## [TASK GOAL]
Please write out exactly, without any picture, each line from the first in the listing through the line that includes "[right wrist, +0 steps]".

## [RAW DATA]

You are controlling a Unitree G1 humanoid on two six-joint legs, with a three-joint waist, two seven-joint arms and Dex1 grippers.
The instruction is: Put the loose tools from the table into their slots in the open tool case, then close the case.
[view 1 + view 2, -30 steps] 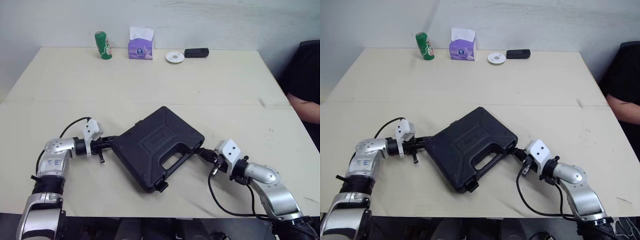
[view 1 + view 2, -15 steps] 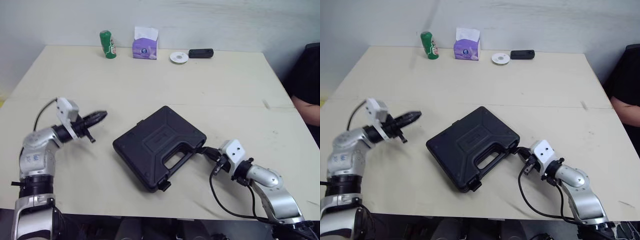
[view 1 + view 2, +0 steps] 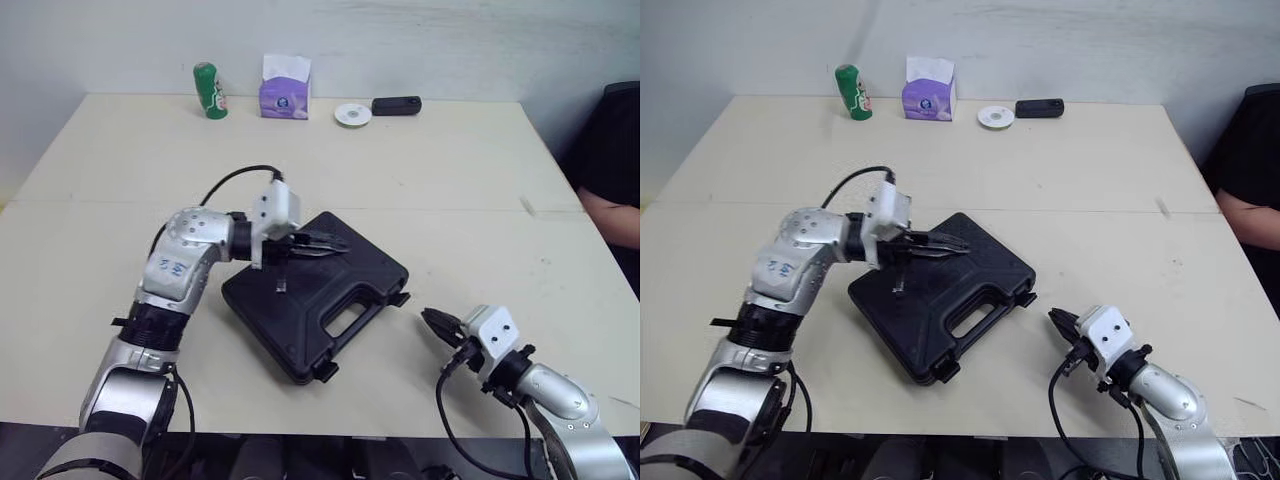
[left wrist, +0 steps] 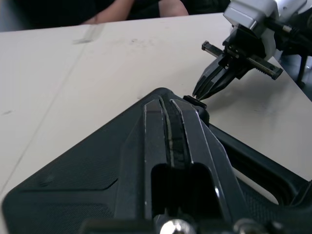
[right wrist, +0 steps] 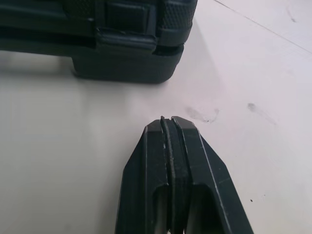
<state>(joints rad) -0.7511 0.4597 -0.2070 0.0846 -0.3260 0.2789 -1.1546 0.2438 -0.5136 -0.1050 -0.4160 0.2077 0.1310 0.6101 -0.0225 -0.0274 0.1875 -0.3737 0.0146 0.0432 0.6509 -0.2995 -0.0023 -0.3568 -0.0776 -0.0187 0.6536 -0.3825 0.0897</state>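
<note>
Near the front edge of a cream table (image 3: 450,180), below a white wall: 1 shut case (image 3: 315,295). Over its lid, left gripper (image 3: 335,245), fingers pressed together. Apart, toward the right edge, right gripper (image 3: 432,322), likewise pressed together. Along the far edge, bottle (image 3: 208,91) and tissue box (image 3: 284,88).

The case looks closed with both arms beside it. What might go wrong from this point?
1. The latches on the black plastic tool case stick out and look unfastened, so the lid may pop open if the case is lifted.
2. The left tool, shut, sits over the lid away from its centre. Pressing there might slide or pivot the case.
3. The right tool, shut, points at a latch corner and might shove the case rather than snap the latch.
</note>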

## [FINAL ANSWER]
You are controlling a Unitree G1 humanoid on two six-joint legs, with a three-joint waist, two seven-joint arms and Dex1 grippers.
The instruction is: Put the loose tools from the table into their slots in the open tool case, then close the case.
[view 1 + view 2, -30 steps] 
[view 1 + view 2, -15 steps] 
[view 1 + view 2, +0 steps] 
[left wrist, +0 steps] 
[right wrist, +0 steps] 

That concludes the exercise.